11. What sensory or non-sensory experience distracts you? Is this something you can employ or have others employ when you’re panicked or overloaded? For example, whenever I went into shutdown, my psychologist would ask me a question about gender, activism or feminism, because she figured out that getting me into analytical mode got me out of shutdown much more quickly than standing back and waiting. Do you have that one song that always makes you happy? Do you have a topic or special interest? Do you need to get away from people altogether and hide in a quiet space? Do you want to try breathing exercises or meditation? Again, list!

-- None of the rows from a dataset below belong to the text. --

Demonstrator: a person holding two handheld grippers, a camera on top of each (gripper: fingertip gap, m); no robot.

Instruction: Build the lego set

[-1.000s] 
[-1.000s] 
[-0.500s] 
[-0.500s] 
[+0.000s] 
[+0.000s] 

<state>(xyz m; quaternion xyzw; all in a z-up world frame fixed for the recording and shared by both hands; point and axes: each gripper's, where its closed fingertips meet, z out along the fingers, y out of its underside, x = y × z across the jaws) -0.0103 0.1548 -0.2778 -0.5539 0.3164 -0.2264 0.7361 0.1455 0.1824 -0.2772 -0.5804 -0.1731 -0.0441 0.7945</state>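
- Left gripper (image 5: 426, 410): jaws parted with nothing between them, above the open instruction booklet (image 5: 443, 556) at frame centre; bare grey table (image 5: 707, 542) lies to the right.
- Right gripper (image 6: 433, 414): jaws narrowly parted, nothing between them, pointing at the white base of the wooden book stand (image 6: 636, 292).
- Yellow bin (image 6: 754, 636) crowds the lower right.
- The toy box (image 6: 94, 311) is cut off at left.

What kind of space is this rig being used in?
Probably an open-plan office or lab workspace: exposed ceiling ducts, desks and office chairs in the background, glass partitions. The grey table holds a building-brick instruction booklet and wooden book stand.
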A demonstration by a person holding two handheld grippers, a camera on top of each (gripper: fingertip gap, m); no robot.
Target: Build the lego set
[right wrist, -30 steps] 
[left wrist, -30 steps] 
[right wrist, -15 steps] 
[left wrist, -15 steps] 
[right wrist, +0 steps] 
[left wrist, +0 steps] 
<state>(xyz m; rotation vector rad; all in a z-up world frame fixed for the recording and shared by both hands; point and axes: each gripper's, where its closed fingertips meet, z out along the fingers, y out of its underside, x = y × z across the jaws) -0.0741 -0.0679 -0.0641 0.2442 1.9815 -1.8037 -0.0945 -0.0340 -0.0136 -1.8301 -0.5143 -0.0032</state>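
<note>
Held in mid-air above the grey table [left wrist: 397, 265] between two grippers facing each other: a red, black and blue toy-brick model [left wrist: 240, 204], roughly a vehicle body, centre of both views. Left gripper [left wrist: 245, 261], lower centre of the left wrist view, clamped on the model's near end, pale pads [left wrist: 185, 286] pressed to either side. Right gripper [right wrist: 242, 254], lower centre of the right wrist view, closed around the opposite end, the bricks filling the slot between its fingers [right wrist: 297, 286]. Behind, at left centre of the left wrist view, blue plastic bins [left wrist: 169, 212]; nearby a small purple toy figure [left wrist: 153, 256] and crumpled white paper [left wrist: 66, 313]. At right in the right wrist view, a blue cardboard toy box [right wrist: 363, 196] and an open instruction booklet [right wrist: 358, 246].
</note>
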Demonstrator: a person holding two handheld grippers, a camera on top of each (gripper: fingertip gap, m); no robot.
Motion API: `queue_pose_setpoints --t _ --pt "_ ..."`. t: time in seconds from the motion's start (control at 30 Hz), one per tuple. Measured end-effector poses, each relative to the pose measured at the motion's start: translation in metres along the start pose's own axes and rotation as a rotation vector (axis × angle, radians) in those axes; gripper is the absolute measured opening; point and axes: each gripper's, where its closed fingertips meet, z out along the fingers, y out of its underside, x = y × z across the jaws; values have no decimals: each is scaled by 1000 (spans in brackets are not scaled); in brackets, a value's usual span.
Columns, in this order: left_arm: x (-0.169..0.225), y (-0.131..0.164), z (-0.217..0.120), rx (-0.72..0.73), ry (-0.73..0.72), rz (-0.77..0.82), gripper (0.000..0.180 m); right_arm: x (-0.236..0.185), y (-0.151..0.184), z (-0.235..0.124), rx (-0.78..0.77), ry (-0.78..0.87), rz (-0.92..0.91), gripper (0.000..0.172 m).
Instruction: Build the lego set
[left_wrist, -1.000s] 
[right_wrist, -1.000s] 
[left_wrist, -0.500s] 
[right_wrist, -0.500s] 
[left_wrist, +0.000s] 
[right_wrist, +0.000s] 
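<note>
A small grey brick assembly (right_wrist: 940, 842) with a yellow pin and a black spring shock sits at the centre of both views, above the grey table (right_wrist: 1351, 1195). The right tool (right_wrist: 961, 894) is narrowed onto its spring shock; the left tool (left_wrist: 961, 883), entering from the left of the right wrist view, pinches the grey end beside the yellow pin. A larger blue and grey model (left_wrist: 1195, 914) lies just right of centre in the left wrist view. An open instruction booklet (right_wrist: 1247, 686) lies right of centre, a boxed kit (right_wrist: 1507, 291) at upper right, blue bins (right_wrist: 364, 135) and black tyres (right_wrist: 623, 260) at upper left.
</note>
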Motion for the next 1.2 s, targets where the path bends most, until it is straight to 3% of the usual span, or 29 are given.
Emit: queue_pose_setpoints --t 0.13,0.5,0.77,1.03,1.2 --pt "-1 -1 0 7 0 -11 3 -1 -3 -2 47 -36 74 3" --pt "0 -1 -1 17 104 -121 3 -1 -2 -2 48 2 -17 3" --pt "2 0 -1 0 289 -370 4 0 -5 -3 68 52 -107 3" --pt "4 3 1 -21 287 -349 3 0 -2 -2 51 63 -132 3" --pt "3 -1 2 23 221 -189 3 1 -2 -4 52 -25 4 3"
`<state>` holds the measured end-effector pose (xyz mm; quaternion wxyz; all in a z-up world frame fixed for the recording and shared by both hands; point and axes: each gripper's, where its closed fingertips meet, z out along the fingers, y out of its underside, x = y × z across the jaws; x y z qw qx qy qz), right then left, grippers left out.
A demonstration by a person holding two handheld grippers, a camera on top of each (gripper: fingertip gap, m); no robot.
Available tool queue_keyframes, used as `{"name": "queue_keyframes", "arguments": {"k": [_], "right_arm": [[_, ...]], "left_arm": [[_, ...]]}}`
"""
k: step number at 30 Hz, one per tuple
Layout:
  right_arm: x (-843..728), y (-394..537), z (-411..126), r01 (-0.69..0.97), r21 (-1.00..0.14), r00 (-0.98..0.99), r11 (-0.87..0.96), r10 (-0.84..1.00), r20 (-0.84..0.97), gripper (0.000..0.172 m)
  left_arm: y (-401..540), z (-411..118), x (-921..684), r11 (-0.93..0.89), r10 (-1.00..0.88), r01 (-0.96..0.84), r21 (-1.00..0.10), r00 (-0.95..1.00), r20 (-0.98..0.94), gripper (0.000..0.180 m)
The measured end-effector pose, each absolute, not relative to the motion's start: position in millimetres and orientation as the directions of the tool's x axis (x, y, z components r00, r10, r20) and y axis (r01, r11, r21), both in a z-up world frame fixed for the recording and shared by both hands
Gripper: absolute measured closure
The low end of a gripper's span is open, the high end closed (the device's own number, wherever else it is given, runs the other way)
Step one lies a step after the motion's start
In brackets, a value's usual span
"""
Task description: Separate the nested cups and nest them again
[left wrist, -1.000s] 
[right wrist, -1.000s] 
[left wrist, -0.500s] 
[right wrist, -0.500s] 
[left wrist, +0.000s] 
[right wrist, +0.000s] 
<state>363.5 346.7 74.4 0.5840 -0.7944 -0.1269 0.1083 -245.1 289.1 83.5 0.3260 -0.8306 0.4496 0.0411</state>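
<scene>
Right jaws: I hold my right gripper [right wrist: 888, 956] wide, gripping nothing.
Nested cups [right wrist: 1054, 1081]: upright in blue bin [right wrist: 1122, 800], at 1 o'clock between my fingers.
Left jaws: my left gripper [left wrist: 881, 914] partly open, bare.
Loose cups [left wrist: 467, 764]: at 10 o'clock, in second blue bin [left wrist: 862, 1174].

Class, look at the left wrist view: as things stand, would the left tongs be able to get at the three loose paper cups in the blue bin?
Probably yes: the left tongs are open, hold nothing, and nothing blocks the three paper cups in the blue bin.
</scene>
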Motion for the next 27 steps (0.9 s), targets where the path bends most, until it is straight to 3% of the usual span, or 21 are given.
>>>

12. How can you employ these experiences? You’ve got your lists and you have some ideas as to what might help you, so now you need to make it accessible. Put the calming music on your phone, tuck a Tangle in your pocket, cut off devil tags, keep a spinner in your bag. Is there a particular way you mean to use any items on your list? Make sure these things are planned out and as accessible as possible, as it’s no good having a list, thinking about a solution you wish to try and then not having it to hand when you’re out and sensory overload strikes.
13. Are there external supports you can put in place for when you’re panicked or overloaded? Do you have a friend or family member you can trust, someone to whom you can to indicate--in whichever form of communication is easiest, be it by sign or text message or AAC--as to when you’re struggling, knowing they can support you? Do you need them to remind you to step outside, slow your breathing or reach for a stim toy? Or can you set messages on your phone? Can you keep a list of steps to follow on your phone or in your pocket? Is there a way you can help yourself reach for one of those distractions or positive, calming sensory experiences?
I’ll be honest: this is a lot of work. You need to be an explorer, willing to try and experiment knowing you might only find little pieces of ease here and there. An awful lot of things others use and discuss may not work for you, which does put the onus of experimentation and discovery on your shoulders. That’s hard and scary and a lot unfair, but I don’t know any other way.